T - unplug due to timer
If nobody requests the io that was queued after plugging the queue, Linux will automatically unplug it after a defined period has passed.

X - split
On raid or device mapper setups, an incoming io may straddle a device or internal zone and needs to be chopped up into smaller pieces for service. This may indicate a performance problem due to a bad setup of that raid/dm device, but may also just be part of normal boundary conditions. dm is notably bad at this and will clone lots of io.

A - remap
For stacked devices, incoming io is remapped to device below it in the io stack. The remap action details what exactly is being remapped to what.


Output Description and Formatting

The output from blkparse can be tailored for specific use - in particular, to ease parsing of output, and/or limit output fields to those the user wants to see. The data for fields which can be output include:

Field Description
Specifier  
a Action, a (small) string (1 or 2 characters) - see table below for more details
c CPU id
C Command
d RWBS field, a (small) string (1-3 characters) - see section below for more details
D 7-character string containing the major and minor numbers of the event's device
  (separated by a comma).
e Error value
m Minor number of event's device.
M Major number of event's device.
n Number of blocks
N Number of bytes
p Process ID
P Display packet data - series of hexadecimal values
s Sequence numbers
S Sector number
t Time stamp (nanoseconds)
T Time stamp (seconds)
u Elapsed value in microseconds (-t command line option)
U Payload unsigned integer

Note that the user can optionally specify field display width, and optionally a left-aligned specifier.
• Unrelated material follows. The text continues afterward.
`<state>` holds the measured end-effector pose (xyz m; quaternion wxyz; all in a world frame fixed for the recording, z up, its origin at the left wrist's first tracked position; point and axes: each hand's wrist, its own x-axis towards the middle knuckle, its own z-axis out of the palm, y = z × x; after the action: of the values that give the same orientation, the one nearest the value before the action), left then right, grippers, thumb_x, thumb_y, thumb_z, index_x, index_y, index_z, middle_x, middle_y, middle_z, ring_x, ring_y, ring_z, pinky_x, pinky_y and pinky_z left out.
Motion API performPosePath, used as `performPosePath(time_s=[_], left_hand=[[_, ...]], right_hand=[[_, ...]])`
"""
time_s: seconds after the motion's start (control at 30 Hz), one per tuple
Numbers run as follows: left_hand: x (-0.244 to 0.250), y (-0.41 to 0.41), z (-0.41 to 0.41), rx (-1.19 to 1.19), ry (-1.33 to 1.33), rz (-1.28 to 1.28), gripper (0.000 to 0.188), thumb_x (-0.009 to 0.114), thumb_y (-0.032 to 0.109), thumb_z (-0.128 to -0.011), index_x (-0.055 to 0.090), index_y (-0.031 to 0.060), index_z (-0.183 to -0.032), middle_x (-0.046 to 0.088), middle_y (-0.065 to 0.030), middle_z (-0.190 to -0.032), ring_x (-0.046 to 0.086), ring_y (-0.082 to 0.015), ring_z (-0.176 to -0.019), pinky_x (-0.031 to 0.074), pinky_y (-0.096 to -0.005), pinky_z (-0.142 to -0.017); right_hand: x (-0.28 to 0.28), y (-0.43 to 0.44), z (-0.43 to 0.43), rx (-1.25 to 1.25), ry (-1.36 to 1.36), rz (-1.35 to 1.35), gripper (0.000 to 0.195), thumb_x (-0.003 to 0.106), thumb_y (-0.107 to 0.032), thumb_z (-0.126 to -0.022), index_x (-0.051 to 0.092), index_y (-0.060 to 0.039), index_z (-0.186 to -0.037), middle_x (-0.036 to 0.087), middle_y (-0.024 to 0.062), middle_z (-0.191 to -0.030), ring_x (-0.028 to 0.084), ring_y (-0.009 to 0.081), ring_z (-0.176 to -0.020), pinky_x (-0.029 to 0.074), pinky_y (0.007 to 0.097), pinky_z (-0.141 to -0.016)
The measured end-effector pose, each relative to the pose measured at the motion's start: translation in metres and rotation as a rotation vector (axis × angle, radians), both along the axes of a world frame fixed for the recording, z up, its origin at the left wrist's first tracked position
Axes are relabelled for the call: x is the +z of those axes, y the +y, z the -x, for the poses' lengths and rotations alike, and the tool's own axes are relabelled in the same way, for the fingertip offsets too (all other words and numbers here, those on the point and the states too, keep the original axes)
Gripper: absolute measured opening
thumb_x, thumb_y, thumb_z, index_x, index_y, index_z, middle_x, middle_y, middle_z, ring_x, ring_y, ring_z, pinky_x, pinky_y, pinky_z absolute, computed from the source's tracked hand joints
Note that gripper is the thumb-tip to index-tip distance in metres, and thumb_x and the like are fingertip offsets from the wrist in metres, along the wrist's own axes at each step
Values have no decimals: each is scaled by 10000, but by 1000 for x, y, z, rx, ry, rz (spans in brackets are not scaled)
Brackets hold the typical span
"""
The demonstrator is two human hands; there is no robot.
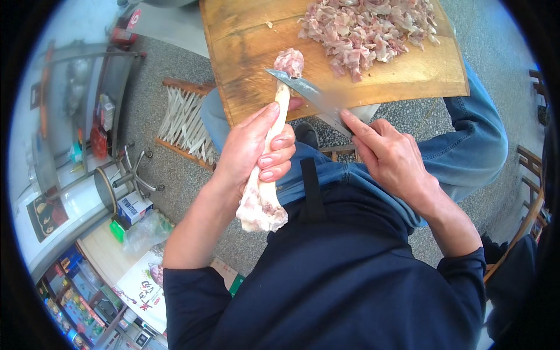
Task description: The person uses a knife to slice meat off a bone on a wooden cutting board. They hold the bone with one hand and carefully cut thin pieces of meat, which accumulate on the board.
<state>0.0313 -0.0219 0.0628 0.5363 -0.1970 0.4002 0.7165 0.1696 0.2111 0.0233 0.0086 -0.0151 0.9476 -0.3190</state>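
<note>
My left hand grips the shaft of a long animal leg bone, whose knobby near end hangs below my fist. A lump of pinkish meat covers the bone's far end, over the wooden cutting board. In my right hand is a knife with a pointed steel blade, my index finger stretched along it; the grip hides its handle. Near its tip the blade crosses the bone just below the meat lump. On the board's far right lies a heap of cut meat pieces.
The board's near edge lies above my knees. To the left on the speckled floor stands a low stool with a woven strap seat. Beyond it are a metal chair base, a small box and a plastic bag. Wooden chairs line the right rim.
</note>
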Motion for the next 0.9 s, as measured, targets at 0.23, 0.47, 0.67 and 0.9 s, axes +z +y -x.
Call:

These precede field specifiers, with a '%' character, followed by the optional left-alignment specifer (-) followed by the width (a decimal number) and then the field.

Thus, to specify the command in a 12-character field that is left aligned:

-f "%-12C"


Action Table

The following table shows the various actions which may be output.

Act Description
A IO was remapped to a different device
B IO bounced
C IO completion
D IO issued to driver
F IO front merged with request on queue
G Get request
I IO inserted onto request queue
M IO back merged with request on queue
P Plug request
Q IO handled by request queue code
S Sleep request
T Unplug due to timeout
U Unplug request
X Split


RWBS Description

This is a small string containing at least one character ('R' for read, 'W' for write operation), and optionally either a 'B' (for barrier operations) or 'S' (for synchronous operations).


Default output

The standard header (or initial fields displayed) include:

"%D %2c %8s %5T.%9t %5p %2a %3d "

Breaking this down:

%D
Displays the event's device major/minor as: %3d,%-3d.
%2c
CPU ID (2-character field).
%8s
Sequence number
%5T.%9t
5-charcter field for the seconds portion of the time stamp and a 9-character field for the nanoseconds in the time stamp.
%5p
5-character field for the process ID.
%2a
2-character field for one of the actions.
%3d
3-character field for the RWBS data.

Seeing this in action:

  8,0    3        1     0.000000000   697  G   W 223490 + 8 [kjournald]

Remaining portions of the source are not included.